*Task details*
Any picture in the listing is left out of the copy; all else is duplicated exactly.

# # # # # # #

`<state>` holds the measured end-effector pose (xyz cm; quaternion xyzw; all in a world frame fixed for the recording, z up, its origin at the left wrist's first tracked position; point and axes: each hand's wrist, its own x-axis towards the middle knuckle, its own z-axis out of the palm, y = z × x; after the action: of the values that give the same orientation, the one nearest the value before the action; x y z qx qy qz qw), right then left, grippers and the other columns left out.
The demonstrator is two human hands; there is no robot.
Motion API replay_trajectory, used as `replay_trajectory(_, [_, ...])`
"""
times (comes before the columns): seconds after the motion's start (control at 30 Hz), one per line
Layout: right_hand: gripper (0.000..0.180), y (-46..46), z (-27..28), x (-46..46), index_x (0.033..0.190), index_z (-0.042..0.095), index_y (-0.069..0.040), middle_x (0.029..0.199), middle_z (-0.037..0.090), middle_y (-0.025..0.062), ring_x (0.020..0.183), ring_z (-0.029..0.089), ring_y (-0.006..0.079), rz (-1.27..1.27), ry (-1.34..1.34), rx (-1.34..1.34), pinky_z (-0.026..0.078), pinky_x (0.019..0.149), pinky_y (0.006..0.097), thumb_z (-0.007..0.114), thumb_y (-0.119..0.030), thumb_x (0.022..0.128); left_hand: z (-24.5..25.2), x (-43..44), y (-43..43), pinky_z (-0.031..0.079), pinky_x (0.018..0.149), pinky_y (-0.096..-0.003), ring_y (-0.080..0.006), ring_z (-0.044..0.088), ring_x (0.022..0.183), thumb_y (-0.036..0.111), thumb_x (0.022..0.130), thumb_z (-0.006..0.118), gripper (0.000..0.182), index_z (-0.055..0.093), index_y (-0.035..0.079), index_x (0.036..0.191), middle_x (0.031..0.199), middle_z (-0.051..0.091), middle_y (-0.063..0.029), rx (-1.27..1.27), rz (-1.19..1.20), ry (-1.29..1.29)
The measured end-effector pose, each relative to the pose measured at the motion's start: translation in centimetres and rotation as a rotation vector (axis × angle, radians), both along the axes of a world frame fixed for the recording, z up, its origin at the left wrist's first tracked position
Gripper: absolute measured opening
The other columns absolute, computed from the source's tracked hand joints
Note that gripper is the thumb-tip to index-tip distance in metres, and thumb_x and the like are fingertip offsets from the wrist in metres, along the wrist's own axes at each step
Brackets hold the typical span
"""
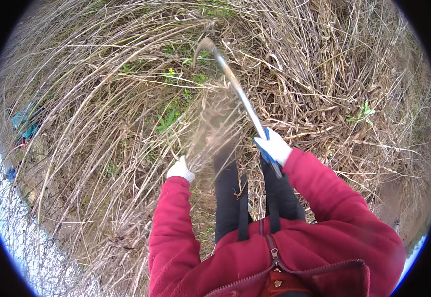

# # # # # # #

*Exercise output*
`<state>` holds the measured end-effector pose (xyz cm; quaternion xyzw; all in a world frame fixed for the recording, z up, its origin at the left wrist's first tracked position; point and axes: each hand's wrist, its own x-axis towards the middle knuckle, its own z-axis out of the palm, y = z × x; after the action: of the values that give the same orientation, the one nearest the value before the action; x y z qx qy qz qw), right then left, grippers and the other columns left out.
The demonstrator is two human hands; there is no robot.
Motion API replay_trajectory, used as `replay_trajectory(_, [_, ...])`
"""
times (comes before the columns): seconds after the motion's start (control at 30 Hz), one per line
Layout: right_hand: gripper (0.000..0.180), y (-46..46), z (-27..28), x (-46..46), index_x (0.033..0.190), index_z (-0.042..0.095), index_y (-0.069..0.040), middle_x (0.029..0.199), middle_z (-0.037..0.090), middle_y (-0.025..0.062), ring_x (0.020..0.183), ring_z (-0.029..0.089), ring_y (-0.006..0.079), rz (-1.27..1.27), ry (-1.34..1.34), rx (-1.34..1.34), pinky_z (-0.026..0.078), pinky_x (0.019..0.149), pinky_y (0.006..0.097), thumb_z (-0.007..0.114), thumb_y (-0.119..0.030), thumb_x (0.022..0.128); left_hand: z (-24.5..25.2), x (-43..44), y (-43..43), pinky_z (-0.031..0.079), pinky_x (0.018..0.149), pinky_y (-0.096..-0.003), ring_y (-0.080..0.006), ring_z (-0.044..0.088), ring_x (0.022..0.183), thumb_y (-0.036..0.111), thumb_x (0.022..0.130), thumb_z (-0.006..0.118), gripper (0.000..0.182), index_z (-0.055..0.093), index_y (-0.035..0.079), index_x (0.036..0.191), middle_x (0.031..0.199), middle_z (-0.051..0.091), middle_y (-0.063..0.029), rx (-1.27..1.27), rz (-1.19..1.20), ry (-1.29..1.29)
The measured end-effector pose, each relative to the pose measured at the motion's start: translation in centimetres and rotation as a rotation vector (axis × angle, radians), both along the axes of a world frame fixed for the recording, z up, its origin at the left wrist's first tracked position
Gripper: absolute measured opening
The other columns absolute, computed from the source's tracked hand joints
Note that gripper is the thumb-tip to index-tip distance in metres, and thumb_x and the like are fingertip offsets from the wrist in metres, along the wrist's own axes at each step
Brackets hold the typical span
"""

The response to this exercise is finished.